On November 30, Marriott announced that as many as 500 million records in its Starwood Hotels reservation system could have been compromised in an attack that may have begun as much as four years ago.
The reservation system hack, dubbed one of the largest in history, exposed the personal data of millions of customers including payment card numbers, passport details, phone numbers, and email addresses.
After working with internal and external forensics and analytics investigators, Marriott said in a statement released today that the total number of guest records involved is less than was initially disclosed.
In addition, the hotel company said the number of payment cards and passport numbers exposed as part of the hack was “a relatively small percentage of the overall total records involved.”
“We want to provide our customers and partners with updates based on our ongoing work to address this incident as we try to understand as much as we possibly can about what happened,” Arne Sorenson, Marriott’s president and CEO, said in the statement. “As we near the end of the cyber forensics and data analytics work, we will continue to work hard to address our customers’ concerns and meet the standard of excellence our customers deserve and expect from Marriott.”
When Marriott initially issued its November 30 press release about the incident the company had not yet completed the analytics work to identify duplicative information. Marriott now says it has identified approximately 383 million records as the “upper limit for the total number of guest records that were involved.”
“This does not, however, mean that information about 383 million unique guests was involved, as in many instances, there appear to be multiple records for the same guest,” according to the new statement. “The company has concluded with a fair degree of certainty that information for fewer than 383 million unique guests was involved, although the company is not able to quantify that lower number because of the nature of the data in the database.”
Marriott now believes that about 5.25 million unencrypted passport numbers were included in the information accessed by an unauthorized third party. The information accessed also includes approximately 20.3 million encrypted passport numbers.

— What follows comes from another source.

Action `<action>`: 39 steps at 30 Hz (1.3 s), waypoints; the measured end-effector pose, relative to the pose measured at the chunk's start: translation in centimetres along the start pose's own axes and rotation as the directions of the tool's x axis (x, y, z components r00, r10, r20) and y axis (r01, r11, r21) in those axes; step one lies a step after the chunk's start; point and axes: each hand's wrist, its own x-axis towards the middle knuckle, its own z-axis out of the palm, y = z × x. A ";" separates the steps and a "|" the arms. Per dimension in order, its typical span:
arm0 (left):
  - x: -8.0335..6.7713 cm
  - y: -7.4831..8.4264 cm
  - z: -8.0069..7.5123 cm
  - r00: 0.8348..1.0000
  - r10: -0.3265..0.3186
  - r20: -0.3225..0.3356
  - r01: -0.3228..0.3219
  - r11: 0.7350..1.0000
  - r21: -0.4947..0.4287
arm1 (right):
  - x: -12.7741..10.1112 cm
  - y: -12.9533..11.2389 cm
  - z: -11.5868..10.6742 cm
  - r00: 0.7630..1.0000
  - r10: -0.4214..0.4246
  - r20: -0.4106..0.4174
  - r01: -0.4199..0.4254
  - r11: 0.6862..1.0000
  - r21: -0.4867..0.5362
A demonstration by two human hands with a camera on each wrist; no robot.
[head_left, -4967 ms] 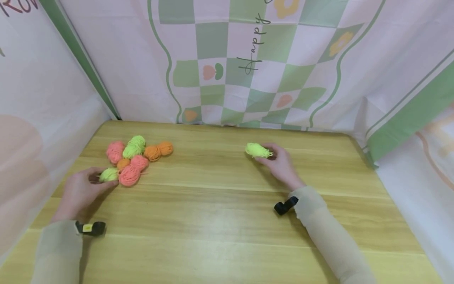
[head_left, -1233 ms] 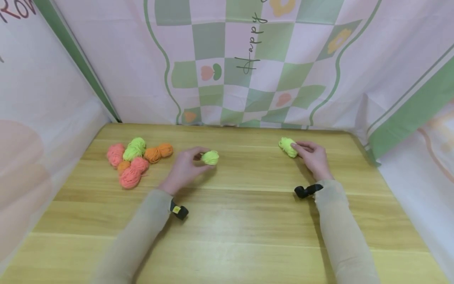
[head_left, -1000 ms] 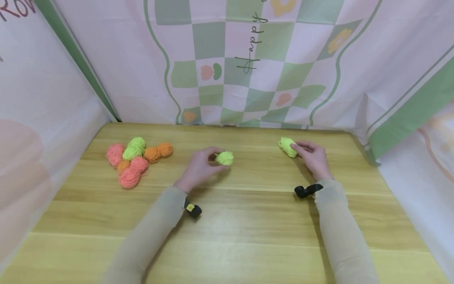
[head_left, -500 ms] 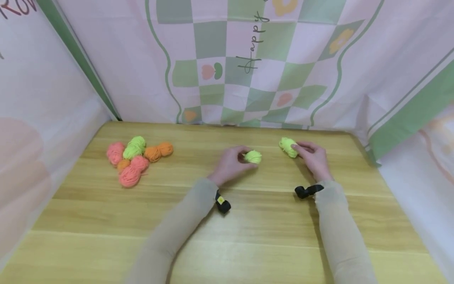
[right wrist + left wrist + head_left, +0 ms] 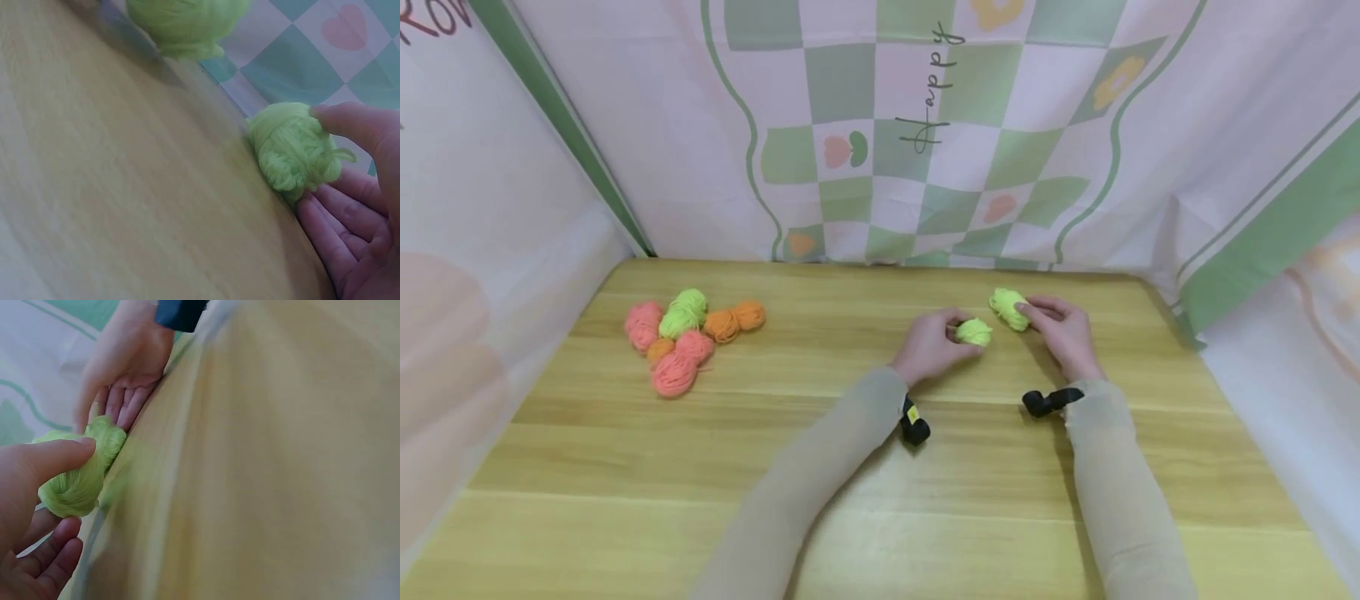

The hotel giant said there’s no evidence that the unauthorized third party accessed the master encryption key needed to decrypt the encrypted passport numbers.
In addition, the company now believes that about 8.6 million encrypted payment cards were involved in the incident. Of that number, approximately 354,000 payment cards were unexpired as of September 2018.
“There is no evidence that the unauthorized third party accessed either of the components needed to decrypt the encrypted payment card numbers,” according to Marriott.
While the payment card field in the data involved was encrypted, Marriott is undertaking additional analysis to determine whether payment card data was inadvertently entered into other fields and was therefore not encrypted. Marriott said it believes that there may be a small number, (less than 2,000) of 15-digit and 16-digit numbers in other fields in the data involved that might be unencrypted payment card numbers.
The hotel company is establishing a system that will enable designated call center representatives to refer guests to appropriate resources through which individual passport numbers can be looked up to determine whether they were included in the set of unencrypted passport numbers.
Marriott is also working on updating a designated website it has created for those with questions about the incident (https://info.starwoodhotels.com). The website lists phone numbers to reach the company’s dedicated call center and includes information about the process to follow if guests believe they experienced fraud as a result of their passport numbers being involved in this incident.
The company also previously offered to replace the passports of those who believe they have been impacted.
As of the end of 2018, the company has phased out the Starwood reservations database.